While having to tamper with each individual machine would make this a very time-intensive task Barrett warns that it’s the ripple effect on confidence in the technology that would do the most damage.
What security researchers fear the most however isn’t the vote tampering itself, but attacks on the websites and services which help you to vote.
F-Secure Security Advisor Sean Sullivan explains further saying, “The stuff we’ve found can be used to, say, interfere with get out and vote type initiatives run by parties. That certainly qualifies as a form of interference.”
“There’s also ways for hackers to try and discredit the results. Stuff like that is what should be expected, certainly more so than having someone change votes from one candidate to another,” said Sean.

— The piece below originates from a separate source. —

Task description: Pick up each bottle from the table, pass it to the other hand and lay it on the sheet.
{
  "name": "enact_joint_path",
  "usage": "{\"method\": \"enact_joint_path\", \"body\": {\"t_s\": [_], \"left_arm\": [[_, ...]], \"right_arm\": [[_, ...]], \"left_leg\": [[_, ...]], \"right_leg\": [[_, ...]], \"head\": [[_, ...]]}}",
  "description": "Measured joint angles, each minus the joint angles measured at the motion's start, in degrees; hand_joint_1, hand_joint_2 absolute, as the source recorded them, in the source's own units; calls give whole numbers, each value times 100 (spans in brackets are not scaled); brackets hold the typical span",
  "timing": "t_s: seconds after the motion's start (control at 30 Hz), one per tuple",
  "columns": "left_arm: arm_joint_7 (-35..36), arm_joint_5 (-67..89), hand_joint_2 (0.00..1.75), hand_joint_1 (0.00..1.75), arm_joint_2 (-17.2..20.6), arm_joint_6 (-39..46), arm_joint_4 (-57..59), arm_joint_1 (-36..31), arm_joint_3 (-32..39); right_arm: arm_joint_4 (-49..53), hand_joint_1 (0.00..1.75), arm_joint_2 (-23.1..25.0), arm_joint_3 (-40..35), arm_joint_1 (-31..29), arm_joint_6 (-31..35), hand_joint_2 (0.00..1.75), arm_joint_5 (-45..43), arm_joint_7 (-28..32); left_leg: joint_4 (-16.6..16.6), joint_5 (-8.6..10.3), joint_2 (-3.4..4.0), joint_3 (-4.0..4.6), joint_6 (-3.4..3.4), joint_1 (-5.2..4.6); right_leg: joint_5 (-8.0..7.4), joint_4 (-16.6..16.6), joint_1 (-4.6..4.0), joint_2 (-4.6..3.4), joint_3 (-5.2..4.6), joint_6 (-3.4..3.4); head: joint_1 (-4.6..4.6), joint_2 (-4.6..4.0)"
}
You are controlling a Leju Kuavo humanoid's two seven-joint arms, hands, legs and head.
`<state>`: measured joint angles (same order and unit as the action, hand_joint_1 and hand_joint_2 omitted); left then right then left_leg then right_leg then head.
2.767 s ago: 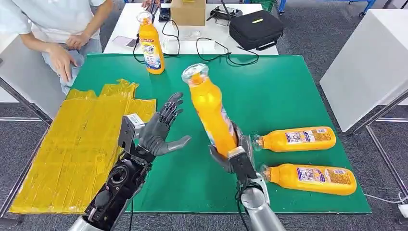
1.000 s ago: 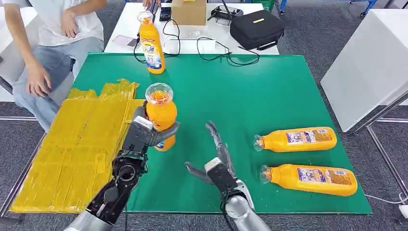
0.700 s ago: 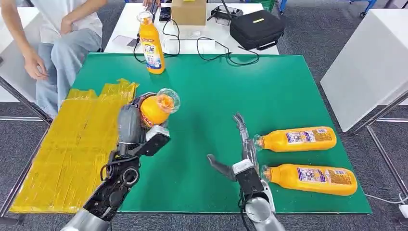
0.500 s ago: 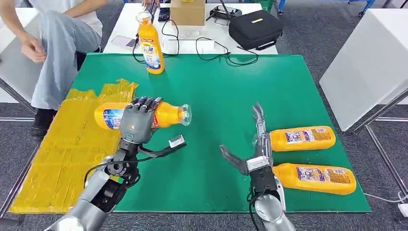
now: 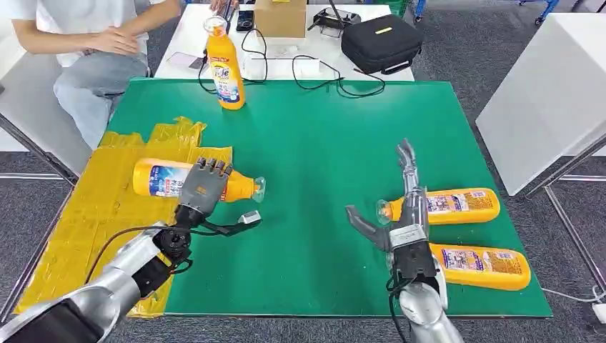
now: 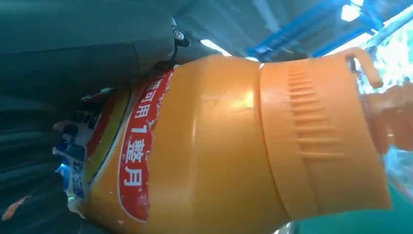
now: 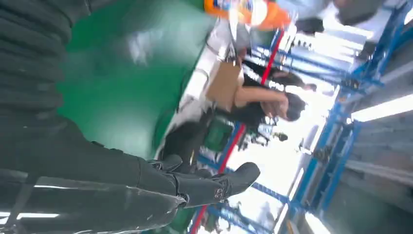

Explaining further Sullivan points out that: “AP’s system could be a critical point of failure on election night. A threat actor couldn’t actually change the vote, but the results could definitely be undermined.”
“A DDoS [Distributed Denial of Service] attack on the AP’s election night system could result in a delayed tally. And in the current political environment, delayed results will spread suspicions of voter fraud.”
Should we be worried? While experts like Sullivan believe that current electronic voting technology needs to improve quickly, he agrees that it would currently be impossible to ‘hack’ the entire US Presidential election.
For now though he just has this word of warning: “Smartcard technologies are available in several European countries for online identity authentication,” Sullivan said.
“They aren’t widely used. If a country such as the United States were to get serious about rolling out such tech, it would be a game changer.”